| Exercise brief |
Transcribe each line of the records below exactly, excluding any embedded images.

| Input data |
----

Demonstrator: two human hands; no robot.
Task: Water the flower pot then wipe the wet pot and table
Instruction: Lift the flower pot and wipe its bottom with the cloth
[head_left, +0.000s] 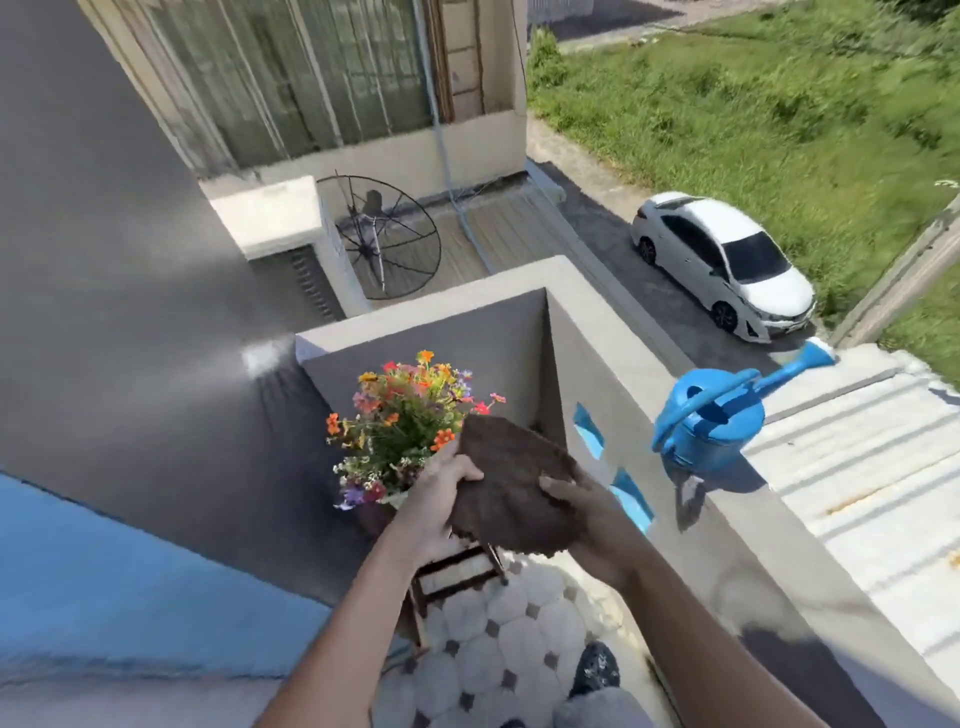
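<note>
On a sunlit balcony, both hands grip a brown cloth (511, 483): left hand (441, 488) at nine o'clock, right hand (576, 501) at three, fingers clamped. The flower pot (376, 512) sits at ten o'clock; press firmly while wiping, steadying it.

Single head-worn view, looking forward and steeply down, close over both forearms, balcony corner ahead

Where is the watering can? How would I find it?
Find the grey balcony wall on the right. The watering can stands on top of it, right of the flowers. It is the only bright blue thing with a long spout.
</note>
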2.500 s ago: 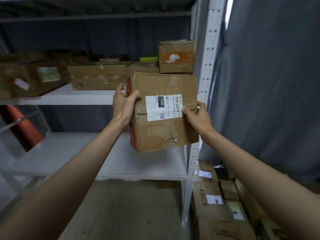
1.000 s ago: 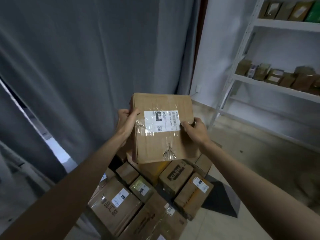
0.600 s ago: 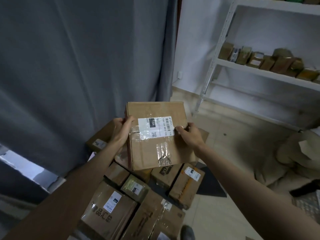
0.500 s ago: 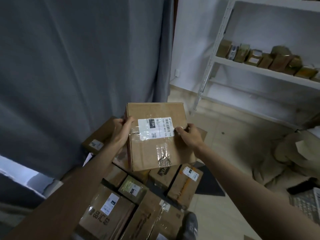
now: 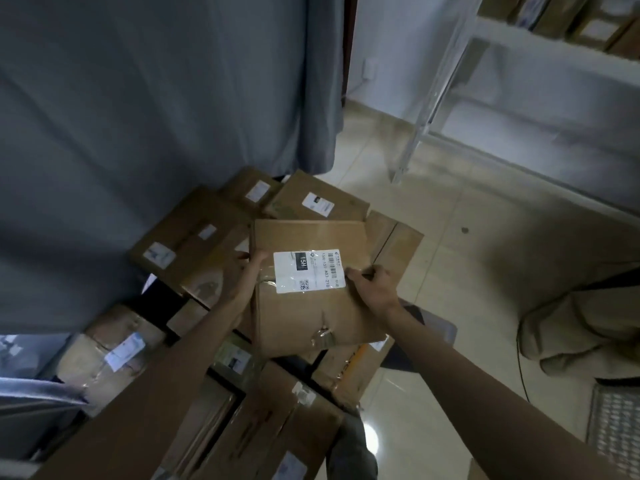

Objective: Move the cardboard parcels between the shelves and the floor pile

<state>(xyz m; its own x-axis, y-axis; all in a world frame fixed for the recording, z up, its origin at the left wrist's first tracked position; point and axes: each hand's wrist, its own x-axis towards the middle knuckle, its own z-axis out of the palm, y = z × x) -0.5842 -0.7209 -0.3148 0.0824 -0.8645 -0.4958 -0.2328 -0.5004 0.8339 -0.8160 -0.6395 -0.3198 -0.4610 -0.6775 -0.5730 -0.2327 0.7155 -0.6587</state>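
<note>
I hold a cardboard parcel (image 5: 313, 306) with a white shipping label marked 15H low over the floor pile (image 5: 207, 233) of taped cardboard parcels. My left hand (image 5: 247, 271) grips its left side, thumb on the top face. My right hand (image 5: 372, 284) grips its right edge beside the label. Whether the parcel touches the boxes under it cannot be told. A white metal shelf (image 5: 540, 46) with several small parcels stands at the upper right.
A grey curtain (image 5: 156, 98) hangs behind and left of the pile. Pale tiled floor (image 5: 467, 265) lies to the right. A beige sack (image 5: 588, 323) slumps at the right edge. My shoe (image 5: 351, 452) shows at the bottom beside the nearest boxes.
I turned from the left shelf to the floor pile carrying the parcel. Over the last second the parcel has come down closer to the pile, and my view has tilted downward.
</note>
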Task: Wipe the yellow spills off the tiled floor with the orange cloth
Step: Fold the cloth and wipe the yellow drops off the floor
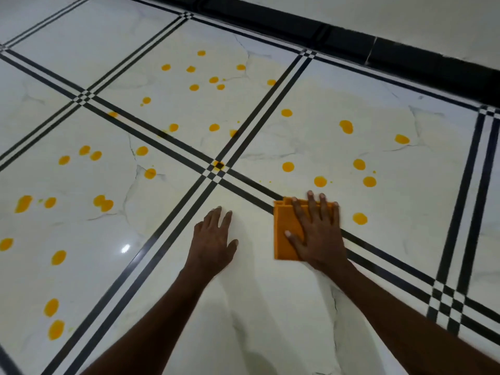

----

| Answer to this task |
Demonstrator: two human hands; no robot.
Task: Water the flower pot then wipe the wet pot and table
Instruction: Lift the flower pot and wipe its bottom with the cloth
[head_left, +0.000s] 
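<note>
On a sunlit balcony, both hands grip a brown cloth (511, 483): left hand (441, 488) at nine o'clock, right hand (576, 501) at three, fingers clamped. The flower pot (376, 512) sits at ten o'clock; press firmly while wiping, steadying it.

Single head-worn view, looking forward and steeply down, close over both forearms, balcony corner ahead

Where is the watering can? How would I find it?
Find the grey balcony wall on the right. The watering can stands on top of it, right of the flowers. It is the only bright blue thing with a long spout.
</note>
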2.500 s ago: 
1.000 s ago: 
0.600 s ago: 
0.500 s ago: 
now: 

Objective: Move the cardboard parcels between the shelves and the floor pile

<state>(xyz m; its own x-axis, y-axis; all in a world frame fixed for the recording, z up, its origin at the left wrist's first tracked position; point and axes: each hand's wrist, its own x-axis towards the middle knuckle, its own z-axis out of the palm, y = z × x) -0.5842 -0.7209 -0.3148 0.0824 -0.8645 -0.4958 -0.2328 -0.5004 0.8339 -0.8160 -0.6395 -0.3198 -0.4610 -0.6775 -0.5730 -0.2327 0.7155 -0.6587</state>
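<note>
I hold a cardboard parcel (image 5: 313, 306) with a white shipping label marked 15H low over the floor pile (image 5: 207, 233) of taped cardboard parcels. My left hand (image 5: 247, 271) grips its left side, thumb on the top face. My right hand (image 5: 372, 284) grips its right edge beside the label. Whether the parcel touches the boxes under it cannot be told. A white metal shelf (image 5: 540, 46) with several small parcels stands at the upper right.
A grey curtain (image 5: 156, 98) hangs behind and left of the pile. Pale tiled floor (image 5: 467, 265) lies to the right. A beige sack (image 5: 588, 323) slumps at the right edge. My shoe (image 5: 351, 452) shows at the bottom beside the nearest boxes.
I turned from the left shelf to the floor pile carrying the parcel. Over the last second the parcel has come down closer to the pile, and my view has tilted downward.
</note>
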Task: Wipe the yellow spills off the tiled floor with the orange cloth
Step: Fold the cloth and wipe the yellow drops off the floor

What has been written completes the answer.